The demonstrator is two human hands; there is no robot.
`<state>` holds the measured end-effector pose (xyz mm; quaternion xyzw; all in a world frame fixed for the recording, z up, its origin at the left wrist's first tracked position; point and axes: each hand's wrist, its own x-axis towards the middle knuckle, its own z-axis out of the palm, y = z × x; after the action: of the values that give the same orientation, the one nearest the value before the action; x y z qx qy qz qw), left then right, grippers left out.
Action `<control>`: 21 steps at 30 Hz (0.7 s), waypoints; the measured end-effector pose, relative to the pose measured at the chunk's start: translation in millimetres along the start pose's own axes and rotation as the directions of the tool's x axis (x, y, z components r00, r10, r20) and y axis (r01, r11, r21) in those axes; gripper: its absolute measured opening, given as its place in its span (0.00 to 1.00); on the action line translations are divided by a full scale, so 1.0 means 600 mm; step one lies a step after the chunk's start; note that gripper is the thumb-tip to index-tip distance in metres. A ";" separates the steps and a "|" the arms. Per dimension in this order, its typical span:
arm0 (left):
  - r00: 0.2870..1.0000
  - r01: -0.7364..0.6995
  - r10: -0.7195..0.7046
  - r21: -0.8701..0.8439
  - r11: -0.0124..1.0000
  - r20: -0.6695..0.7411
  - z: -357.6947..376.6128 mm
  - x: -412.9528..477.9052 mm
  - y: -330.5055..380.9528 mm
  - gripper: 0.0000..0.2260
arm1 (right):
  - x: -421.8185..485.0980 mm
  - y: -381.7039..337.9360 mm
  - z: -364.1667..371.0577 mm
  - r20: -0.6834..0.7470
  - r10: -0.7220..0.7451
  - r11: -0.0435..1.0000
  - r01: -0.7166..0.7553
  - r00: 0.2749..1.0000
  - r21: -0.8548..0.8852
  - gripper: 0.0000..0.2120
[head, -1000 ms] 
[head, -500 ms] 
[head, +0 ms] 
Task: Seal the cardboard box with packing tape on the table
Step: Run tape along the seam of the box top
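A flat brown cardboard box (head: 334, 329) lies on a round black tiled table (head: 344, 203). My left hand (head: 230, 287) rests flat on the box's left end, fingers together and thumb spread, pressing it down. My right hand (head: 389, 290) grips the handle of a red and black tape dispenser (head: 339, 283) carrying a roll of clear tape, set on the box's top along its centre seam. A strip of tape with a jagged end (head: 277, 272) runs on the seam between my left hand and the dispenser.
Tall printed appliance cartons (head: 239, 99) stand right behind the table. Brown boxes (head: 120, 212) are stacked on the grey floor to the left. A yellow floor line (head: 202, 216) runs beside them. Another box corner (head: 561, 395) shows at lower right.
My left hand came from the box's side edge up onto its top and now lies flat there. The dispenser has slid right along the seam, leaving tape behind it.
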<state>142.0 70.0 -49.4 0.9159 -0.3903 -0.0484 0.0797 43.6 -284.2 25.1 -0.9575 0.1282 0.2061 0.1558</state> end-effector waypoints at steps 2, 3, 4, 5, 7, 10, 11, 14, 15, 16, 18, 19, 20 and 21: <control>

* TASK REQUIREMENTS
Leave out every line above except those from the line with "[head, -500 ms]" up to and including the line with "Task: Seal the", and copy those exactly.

* REPLY
[head, -500 ms] 
[head, +0 ms] 
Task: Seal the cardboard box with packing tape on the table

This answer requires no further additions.